Exercise objective ::
Set down exactly the lines below, starting at the one that contains "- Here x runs" and ending at the one that contains "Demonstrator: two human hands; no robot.", with both of those lines included and nothing else.

Information supplied ::
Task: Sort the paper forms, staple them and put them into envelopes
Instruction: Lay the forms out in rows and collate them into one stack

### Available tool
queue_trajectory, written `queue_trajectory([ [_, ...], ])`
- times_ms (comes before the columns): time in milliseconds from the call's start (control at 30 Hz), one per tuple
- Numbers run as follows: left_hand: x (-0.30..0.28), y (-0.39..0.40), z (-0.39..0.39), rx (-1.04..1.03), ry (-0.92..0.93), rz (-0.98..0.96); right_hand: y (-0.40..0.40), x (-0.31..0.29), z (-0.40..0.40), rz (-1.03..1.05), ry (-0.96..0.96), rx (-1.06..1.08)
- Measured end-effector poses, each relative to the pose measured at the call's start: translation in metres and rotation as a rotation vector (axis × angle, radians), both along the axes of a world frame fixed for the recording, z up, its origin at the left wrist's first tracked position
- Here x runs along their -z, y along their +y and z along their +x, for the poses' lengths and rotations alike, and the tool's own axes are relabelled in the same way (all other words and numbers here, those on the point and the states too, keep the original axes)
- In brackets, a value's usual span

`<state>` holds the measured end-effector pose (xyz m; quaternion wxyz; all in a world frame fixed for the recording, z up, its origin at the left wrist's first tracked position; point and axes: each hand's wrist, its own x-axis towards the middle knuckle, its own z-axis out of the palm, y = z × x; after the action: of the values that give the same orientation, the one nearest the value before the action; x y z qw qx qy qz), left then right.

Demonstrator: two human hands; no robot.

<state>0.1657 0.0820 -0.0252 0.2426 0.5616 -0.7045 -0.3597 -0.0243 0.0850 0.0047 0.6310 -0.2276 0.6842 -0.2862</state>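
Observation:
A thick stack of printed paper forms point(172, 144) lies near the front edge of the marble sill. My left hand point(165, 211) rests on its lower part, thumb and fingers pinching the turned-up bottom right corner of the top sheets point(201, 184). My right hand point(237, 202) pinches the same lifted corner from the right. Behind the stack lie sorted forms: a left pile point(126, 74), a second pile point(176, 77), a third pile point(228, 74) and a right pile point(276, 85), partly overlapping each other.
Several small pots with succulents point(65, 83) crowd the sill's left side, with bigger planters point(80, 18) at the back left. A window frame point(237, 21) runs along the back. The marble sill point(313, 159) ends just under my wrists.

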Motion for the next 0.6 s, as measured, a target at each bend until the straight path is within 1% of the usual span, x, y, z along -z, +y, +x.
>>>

Exercise response ::
- Here x runs along their -z, y along their +y and z along their +x, for the poses' lengths and rotations alike, and the tool's own axes are relabelled in the same way (all other words and numbers here, those on the point and the states too, keep the original axes)
- In brackets, a value's usual span

`<state>` holds the measured end-effector pose (xyz m; quaternion wxyz; all in a world frame fixed for the recording, z up, its origin at the left wrist's first tracked position; point and axes: each hand's wrist, its own x-axis towards the middle knuckle, its own z-axis out of the palm, y = z × x; after the action: of the values that give the same orientation, the one nearest the value before the action; x y z qw qx qy qz), left then right.

Demonstrator: two human hands; no robot.

No additional output is needed.